Ultimamente Iano Laudani è tirato in ballo da Salvatore Giarrizzo, che ai pm catanesi ha raccontato che per risolvere la guerra per lo spaccio con i Lo Cicero ad Adrano (cellula dei Mazzei) si è dovuto rivolgere direttamente ai suoi capi a Catania. I verbali sono di due anni fa. “Io allora andai a parlare con Iano Laudani responsabile del mio clan a Catania”. Per dirimere le frizioni, il boss di sangue avrebbe convocato una riunione con i vertici dei Mazzei di Catania. Quindi un incontro alla pari.

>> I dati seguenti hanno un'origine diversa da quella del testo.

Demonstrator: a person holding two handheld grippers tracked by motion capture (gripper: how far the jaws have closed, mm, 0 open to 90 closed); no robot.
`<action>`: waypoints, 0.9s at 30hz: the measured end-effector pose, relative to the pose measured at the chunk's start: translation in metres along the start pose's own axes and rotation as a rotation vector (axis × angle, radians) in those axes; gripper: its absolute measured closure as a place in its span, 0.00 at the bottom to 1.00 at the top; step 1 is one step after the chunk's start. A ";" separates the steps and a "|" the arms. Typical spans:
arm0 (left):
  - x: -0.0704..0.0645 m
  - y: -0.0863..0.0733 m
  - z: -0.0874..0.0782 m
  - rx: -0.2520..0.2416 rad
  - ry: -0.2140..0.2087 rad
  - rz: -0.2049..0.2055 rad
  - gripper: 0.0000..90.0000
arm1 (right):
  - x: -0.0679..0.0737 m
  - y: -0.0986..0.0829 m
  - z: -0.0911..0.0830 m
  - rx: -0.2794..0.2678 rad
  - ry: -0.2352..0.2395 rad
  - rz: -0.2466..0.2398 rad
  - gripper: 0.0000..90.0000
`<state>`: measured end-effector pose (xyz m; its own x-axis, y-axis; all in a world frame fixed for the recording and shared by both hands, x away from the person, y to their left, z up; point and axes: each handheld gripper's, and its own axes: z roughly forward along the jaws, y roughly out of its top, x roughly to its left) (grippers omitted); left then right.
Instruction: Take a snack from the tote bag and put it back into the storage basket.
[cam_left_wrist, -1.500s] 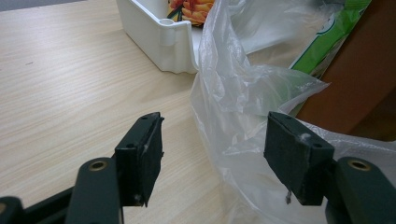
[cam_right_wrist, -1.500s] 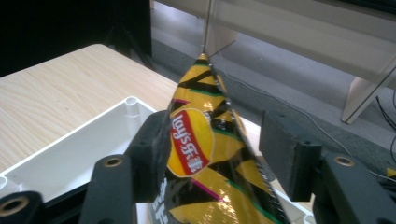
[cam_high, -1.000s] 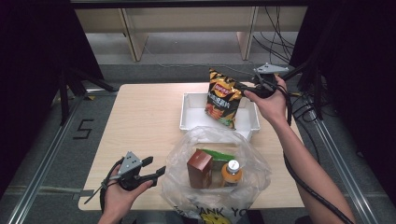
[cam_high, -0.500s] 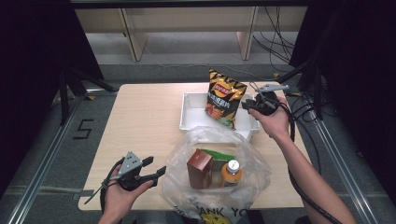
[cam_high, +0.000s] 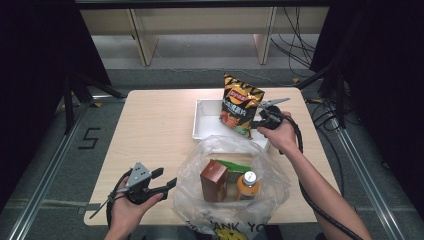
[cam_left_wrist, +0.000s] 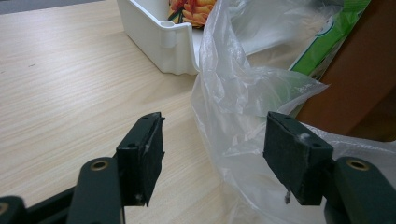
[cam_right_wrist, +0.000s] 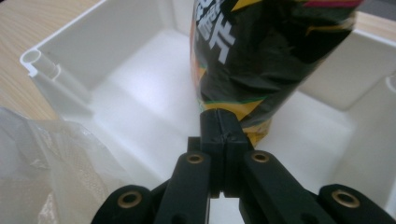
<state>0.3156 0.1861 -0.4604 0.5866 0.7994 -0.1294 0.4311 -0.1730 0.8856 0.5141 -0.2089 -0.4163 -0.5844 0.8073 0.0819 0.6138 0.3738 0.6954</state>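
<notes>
1. Nearest the person, the left gripper (cam_high: 165, 186) rested low over the front-left part of the light wooden bench (cam_high: 150, 130), its fingers (cam_left_wrist: 142, 156) spread apart and holding nothing; in the left gripper view the crinkled edge of the clear plastic shopping bag (cam_high: 227, 150) lay between and just beyond them.
2. Inside that bag stood a brown rectangular carton (cam_high: 213, 180), an orange-capped bottle (cam_high: 248, 186) beside it, and a green packet (cam_high: 235, 165) behind them.
3. Beyond the bag sat the white rectangular plastic bin (cam_high: 205, 120), its near edge touching or overlapped by the bag's film.
4. The right gripper (cam_high: 256, 125) had its fingers (cam_right_wrist: 219, 135) pressed together on the bottom seam of the black-and-orange crisp packet (cam_high: 240, 105), which stood upright, its lower end down in the bin's right part.
5. Risks, as a judgement: the hold was only a thin pinch on slippery foil, so the packet could slide out or tip when moved.
6. If let go upright, the tall packet might topple over the bin's wall onto the bench.
7. The loose bag film near the bin could snag the right gripper or its cable and drag the bag's contents over.
</notes>
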 end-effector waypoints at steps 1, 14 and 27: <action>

Il summit si sarebbe svolto in una casa diroccata a Canalicchio, storica roccaforte dei Laudani. “Ci fu una riunione alla quale anche io partecipai”. Che si parli di Iano Laudani il piccolo è chiaro in un passaggio dei verbali:  “Vi erano Iano Laudani, Gaetano detto u funciutu (dei Mazzei), Luca Pappalardo (detto Pitbull), Franco detto ‘la scimmia’ (Guglielmino), Santo Laudani fratello di Iano e un altro che accompagnava Gaetano detto u funciutu”. Sebastiano Laudani infatti ha un fratello di nome Santo (come il padre ammazzato), a differenza di quello del cugino omonimo (figlio di Pippo, il gemello di Alfio deceduto) che si chiama Concetto.

Del ruolo di ‘comando’ di Sebastiano Laudani (classe ’83) ha fatto cenno anche Sebastiano Spampinato. Però le sue rivelazioni si fermano al 2017. Anno in cui avrebbero mantenuto un rapporto epistolare con il rampollo della famiglia mafiosa. “Le lettere sono in possesso della Procura”, ha spiegato durante un’udienza del processo d’appello Vicerè. Input che sicuramente sono stati – e sono – oggetto di riscontro degli investigatori etnei. E che non fanno dormire sonni tranquilli ai vertici del clan Laudani.